The technical operations team will typically be involved in monitoring the following:
- Devices classified by their industry vertical
- Volume and nature of communication between the devices, between devices and controllers and between humans and devices
- Performance of IoT gateways (data aggregation levels)
- End-to-end IoT network/service analytics
- End-to-end network capacity/congestion metrics
Some key connectivity assurance revamps involve the use of analytics and automation in all aspects of assurance. The following Operation Center techniques highlight the need for analytics and automation in assuring IoT networks/services:
- Predicting IoT failures: Managing IoT traffic by using fault data and analytics, to forecast patterns and prevent IoT network/service/device failures, includes building dashboards for service availability, incident/unavailability breakdown by region/location, and also geolocation-based service impact
- Automating root cause analysis: Automated root cause analysis identifies the parent alarm and its relationship with network elements, reducing mean time to repair
- Predictive assurance to protect SLAs: Machine learning, when integrated with fault and performance data, offers powerful predictive management capability to anticipate problems and helps the CSPs in protecting their customer SLAs
- Service Quality Management with automation: With SQM able to identify policy violations and triggering closed-loop actions, many service related problems can be proactively identified and corrective actions in the network can be taken
- Automating fault management: Automating network outage recoveries and integrating fault management with the OSS ecosystem (Trouble-Ticket, Inventory, Orchestrators, SQM, CRM, Work Force Management, etc.) will lead to an automated, Zero-touch Operation Center
- Automation and analytics for network optimization: Capacity and congestion trends in the multi-technology IoT networks can help the network planners identify capacity needs well in time, and also dynamically re-distribute capacity using automation techniques
The above cases of integration of analytics and automation with connectivity assurance will drive changes in the way assurance information is visualized and actioned in the Operation Centers. IoT Operation Centers will thus be rendered more agile, flexible and self-healing, and will quickly evolve to predictive fault/performance management – much needed to maintain the high reliability and high availability of IoT connections.

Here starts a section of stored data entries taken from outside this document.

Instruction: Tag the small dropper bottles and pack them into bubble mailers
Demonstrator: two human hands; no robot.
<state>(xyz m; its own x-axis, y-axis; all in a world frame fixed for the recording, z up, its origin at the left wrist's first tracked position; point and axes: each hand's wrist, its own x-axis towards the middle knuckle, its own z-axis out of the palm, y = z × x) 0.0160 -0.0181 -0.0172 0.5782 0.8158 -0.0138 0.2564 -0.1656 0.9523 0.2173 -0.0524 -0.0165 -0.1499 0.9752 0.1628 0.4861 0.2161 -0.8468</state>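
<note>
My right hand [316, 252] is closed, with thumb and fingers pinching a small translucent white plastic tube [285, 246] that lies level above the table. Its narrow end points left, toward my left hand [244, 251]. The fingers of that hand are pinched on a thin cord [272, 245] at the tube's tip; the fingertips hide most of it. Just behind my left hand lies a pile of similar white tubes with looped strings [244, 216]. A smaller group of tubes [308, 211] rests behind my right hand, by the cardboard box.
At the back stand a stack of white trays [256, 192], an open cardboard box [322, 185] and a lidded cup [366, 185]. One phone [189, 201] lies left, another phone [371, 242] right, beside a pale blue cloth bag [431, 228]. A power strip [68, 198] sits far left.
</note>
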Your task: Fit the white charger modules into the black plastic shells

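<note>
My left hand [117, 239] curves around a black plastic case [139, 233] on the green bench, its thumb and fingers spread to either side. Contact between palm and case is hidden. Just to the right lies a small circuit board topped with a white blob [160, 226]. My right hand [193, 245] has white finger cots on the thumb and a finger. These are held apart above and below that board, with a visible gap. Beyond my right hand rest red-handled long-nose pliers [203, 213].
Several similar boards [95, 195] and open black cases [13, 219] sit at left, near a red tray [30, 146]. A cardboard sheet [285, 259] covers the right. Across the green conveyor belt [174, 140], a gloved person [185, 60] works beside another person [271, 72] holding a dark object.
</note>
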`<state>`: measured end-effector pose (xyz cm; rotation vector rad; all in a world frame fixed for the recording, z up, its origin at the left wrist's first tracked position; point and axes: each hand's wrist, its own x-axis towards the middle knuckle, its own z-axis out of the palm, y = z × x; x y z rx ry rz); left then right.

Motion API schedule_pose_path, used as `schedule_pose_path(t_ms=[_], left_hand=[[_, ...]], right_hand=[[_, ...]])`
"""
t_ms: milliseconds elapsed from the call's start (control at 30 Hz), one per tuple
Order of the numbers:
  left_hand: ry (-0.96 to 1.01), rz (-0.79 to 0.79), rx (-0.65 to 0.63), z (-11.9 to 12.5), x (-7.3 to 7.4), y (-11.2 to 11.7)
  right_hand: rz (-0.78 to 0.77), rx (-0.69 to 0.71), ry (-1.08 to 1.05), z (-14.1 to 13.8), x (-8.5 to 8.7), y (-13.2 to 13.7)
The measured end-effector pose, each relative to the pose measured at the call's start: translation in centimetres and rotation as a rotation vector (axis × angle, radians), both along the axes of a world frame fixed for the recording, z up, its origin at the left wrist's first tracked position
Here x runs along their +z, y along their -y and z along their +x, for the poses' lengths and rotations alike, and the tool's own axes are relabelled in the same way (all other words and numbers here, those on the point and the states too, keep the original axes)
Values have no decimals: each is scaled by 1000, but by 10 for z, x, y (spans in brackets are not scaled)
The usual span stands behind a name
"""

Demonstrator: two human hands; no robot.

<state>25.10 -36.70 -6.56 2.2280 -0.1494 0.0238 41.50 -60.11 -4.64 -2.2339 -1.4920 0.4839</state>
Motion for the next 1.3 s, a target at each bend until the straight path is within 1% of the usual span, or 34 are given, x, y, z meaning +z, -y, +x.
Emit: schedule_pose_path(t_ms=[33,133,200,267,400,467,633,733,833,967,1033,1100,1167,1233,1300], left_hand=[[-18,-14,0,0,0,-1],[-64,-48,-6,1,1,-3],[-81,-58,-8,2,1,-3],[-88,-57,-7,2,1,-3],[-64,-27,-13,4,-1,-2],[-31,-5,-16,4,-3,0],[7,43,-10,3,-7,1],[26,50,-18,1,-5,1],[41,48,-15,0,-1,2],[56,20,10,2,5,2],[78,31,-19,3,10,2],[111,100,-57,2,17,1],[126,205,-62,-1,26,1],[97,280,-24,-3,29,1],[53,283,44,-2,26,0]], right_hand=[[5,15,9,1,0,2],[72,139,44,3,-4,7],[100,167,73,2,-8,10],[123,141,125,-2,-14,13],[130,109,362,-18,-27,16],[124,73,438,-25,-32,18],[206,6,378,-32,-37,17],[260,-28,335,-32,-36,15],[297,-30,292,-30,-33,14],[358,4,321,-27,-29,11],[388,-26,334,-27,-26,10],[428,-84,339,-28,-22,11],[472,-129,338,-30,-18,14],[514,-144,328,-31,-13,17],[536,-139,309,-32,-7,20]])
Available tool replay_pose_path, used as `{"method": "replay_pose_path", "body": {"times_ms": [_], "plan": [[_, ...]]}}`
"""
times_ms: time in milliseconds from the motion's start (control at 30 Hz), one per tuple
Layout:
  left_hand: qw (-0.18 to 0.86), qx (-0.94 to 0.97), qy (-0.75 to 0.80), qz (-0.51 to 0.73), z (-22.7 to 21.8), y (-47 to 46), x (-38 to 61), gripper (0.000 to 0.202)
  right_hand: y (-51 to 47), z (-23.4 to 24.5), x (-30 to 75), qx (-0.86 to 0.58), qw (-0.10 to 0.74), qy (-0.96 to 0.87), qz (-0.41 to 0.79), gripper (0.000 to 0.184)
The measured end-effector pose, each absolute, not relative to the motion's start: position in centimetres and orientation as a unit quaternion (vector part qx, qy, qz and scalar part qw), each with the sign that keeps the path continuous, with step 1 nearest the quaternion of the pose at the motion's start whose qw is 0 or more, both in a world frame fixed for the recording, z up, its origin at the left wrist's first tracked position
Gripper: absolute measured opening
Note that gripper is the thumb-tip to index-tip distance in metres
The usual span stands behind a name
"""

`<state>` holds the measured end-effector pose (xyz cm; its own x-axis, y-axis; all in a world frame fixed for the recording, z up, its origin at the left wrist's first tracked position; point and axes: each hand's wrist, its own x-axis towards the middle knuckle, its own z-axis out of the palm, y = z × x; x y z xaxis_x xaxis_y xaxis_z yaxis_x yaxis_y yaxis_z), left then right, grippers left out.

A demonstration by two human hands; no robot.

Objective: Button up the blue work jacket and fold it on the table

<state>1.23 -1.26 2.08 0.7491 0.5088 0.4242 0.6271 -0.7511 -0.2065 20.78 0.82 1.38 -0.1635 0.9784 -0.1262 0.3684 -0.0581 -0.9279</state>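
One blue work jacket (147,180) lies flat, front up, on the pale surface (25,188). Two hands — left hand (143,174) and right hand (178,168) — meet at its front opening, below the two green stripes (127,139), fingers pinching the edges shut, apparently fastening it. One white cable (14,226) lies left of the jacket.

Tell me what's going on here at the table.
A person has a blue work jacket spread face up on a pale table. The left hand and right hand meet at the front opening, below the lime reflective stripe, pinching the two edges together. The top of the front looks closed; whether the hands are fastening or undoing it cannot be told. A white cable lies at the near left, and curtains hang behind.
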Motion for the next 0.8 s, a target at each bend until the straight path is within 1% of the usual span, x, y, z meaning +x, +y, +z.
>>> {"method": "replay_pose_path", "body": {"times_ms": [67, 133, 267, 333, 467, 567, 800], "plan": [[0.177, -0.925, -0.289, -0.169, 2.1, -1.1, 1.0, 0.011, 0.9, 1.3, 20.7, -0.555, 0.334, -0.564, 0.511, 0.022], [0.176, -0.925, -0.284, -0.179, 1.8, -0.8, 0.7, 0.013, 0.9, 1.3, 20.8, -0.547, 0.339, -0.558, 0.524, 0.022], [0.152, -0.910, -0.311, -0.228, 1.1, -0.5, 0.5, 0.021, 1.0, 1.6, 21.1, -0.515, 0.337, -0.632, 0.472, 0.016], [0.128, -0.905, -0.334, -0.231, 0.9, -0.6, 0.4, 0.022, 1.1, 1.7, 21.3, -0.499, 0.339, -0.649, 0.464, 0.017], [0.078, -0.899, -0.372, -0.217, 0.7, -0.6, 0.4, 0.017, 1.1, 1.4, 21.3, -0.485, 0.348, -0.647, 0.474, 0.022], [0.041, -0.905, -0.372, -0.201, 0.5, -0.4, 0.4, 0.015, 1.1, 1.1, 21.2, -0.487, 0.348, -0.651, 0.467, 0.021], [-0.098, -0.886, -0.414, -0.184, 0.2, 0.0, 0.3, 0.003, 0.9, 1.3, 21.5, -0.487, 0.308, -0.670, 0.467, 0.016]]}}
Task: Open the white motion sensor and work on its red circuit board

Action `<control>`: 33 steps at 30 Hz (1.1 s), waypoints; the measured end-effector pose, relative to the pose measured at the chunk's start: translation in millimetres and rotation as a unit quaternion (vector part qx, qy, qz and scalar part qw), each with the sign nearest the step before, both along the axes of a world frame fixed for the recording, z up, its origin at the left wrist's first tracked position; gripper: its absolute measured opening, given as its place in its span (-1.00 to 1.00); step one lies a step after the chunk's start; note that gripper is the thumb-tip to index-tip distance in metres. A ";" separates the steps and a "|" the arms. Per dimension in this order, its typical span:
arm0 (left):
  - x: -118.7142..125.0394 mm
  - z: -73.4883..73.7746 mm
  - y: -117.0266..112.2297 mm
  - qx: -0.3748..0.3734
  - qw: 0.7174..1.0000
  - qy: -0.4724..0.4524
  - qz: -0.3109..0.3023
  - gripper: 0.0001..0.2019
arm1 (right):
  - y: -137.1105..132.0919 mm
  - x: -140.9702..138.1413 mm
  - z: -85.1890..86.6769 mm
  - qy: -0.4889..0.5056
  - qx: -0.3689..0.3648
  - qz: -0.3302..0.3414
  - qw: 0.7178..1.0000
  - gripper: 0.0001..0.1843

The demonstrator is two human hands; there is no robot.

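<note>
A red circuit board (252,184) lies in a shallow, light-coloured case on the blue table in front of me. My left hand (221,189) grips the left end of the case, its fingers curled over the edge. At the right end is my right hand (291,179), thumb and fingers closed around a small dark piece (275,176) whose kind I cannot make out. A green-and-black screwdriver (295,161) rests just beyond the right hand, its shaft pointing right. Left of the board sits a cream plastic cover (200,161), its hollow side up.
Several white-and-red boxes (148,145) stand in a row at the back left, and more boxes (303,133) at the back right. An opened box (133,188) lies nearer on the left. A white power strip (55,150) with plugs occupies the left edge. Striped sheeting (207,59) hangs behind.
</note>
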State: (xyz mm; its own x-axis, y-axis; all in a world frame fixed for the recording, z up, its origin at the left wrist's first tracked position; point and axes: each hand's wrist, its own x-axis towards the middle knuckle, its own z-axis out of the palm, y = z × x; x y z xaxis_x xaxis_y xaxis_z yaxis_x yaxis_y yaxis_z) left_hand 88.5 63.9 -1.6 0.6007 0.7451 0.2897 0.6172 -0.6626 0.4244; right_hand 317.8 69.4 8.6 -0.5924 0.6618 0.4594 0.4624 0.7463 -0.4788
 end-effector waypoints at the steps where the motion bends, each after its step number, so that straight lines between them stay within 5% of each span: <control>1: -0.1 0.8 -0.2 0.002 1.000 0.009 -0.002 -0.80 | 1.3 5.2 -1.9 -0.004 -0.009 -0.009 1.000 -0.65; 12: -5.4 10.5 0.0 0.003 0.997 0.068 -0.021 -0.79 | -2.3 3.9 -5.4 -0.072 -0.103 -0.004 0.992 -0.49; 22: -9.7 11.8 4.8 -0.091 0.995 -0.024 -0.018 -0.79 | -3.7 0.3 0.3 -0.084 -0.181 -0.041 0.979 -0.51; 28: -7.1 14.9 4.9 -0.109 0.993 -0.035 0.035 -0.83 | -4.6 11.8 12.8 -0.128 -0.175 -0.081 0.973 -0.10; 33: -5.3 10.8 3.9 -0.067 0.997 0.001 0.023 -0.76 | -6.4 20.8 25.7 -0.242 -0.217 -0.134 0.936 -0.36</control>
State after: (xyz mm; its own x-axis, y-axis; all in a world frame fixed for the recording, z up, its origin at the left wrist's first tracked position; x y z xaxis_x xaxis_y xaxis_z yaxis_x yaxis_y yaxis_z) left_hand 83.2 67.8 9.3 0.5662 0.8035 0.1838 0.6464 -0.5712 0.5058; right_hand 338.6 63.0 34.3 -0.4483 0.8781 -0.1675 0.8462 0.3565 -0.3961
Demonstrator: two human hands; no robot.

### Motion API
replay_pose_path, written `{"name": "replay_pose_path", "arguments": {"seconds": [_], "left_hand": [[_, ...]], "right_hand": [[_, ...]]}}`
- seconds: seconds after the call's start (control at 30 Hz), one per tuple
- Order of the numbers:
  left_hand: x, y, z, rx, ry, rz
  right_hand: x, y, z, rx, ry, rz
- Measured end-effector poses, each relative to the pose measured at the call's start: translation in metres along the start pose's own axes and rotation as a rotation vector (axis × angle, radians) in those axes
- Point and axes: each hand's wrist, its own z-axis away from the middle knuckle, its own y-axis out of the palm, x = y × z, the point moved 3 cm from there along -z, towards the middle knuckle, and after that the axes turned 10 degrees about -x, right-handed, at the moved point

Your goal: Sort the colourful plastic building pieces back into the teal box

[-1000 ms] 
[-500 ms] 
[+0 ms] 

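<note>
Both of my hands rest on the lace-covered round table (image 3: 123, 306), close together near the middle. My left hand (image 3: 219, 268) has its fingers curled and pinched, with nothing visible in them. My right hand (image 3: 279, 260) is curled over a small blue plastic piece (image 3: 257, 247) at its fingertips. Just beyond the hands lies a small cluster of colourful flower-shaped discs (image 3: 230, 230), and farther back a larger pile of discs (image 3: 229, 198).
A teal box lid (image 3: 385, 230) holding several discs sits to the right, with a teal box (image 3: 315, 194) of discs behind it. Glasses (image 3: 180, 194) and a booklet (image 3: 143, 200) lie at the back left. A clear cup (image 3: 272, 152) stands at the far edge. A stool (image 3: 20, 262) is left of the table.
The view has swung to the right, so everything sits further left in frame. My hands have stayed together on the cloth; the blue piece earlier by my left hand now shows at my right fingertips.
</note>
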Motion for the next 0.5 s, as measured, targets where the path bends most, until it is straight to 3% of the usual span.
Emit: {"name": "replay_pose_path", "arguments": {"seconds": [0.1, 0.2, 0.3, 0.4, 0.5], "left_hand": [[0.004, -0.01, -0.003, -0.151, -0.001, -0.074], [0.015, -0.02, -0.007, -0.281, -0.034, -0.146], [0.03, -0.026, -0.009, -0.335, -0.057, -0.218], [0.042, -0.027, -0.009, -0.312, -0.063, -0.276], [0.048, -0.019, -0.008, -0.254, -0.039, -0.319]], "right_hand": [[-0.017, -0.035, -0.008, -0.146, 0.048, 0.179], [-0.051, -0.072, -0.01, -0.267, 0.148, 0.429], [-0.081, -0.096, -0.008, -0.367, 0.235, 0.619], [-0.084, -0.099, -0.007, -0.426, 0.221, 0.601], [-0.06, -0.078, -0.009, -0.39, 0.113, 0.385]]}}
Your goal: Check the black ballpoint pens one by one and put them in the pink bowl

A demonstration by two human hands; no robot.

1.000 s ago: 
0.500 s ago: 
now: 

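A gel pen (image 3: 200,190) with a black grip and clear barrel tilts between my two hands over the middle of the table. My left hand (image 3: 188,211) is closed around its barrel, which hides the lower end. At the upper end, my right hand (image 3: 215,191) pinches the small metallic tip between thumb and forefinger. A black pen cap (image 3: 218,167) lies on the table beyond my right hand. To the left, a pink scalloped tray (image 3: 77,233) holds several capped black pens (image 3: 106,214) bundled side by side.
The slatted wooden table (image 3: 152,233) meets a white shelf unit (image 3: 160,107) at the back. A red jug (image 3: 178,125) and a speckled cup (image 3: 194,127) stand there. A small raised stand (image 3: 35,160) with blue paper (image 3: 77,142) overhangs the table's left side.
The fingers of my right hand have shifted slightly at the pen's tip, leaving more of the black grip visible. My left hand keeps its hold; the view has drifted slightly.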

In the assurance systems, changes to the underlying mediation and processing engines will be introduced to ensure stability and reliability, as data volumes shoot us and the need to derive higher intelligence from data goes up. The assurance systems need to accept new data types, process them by type of vertical, be more real-time and with cloud capabilities.
In summary, for a successful launch and long-term connectivity assurance of IoT services, an overhaul of assurance systems is mandatory, as is the introduction of analytics and automation.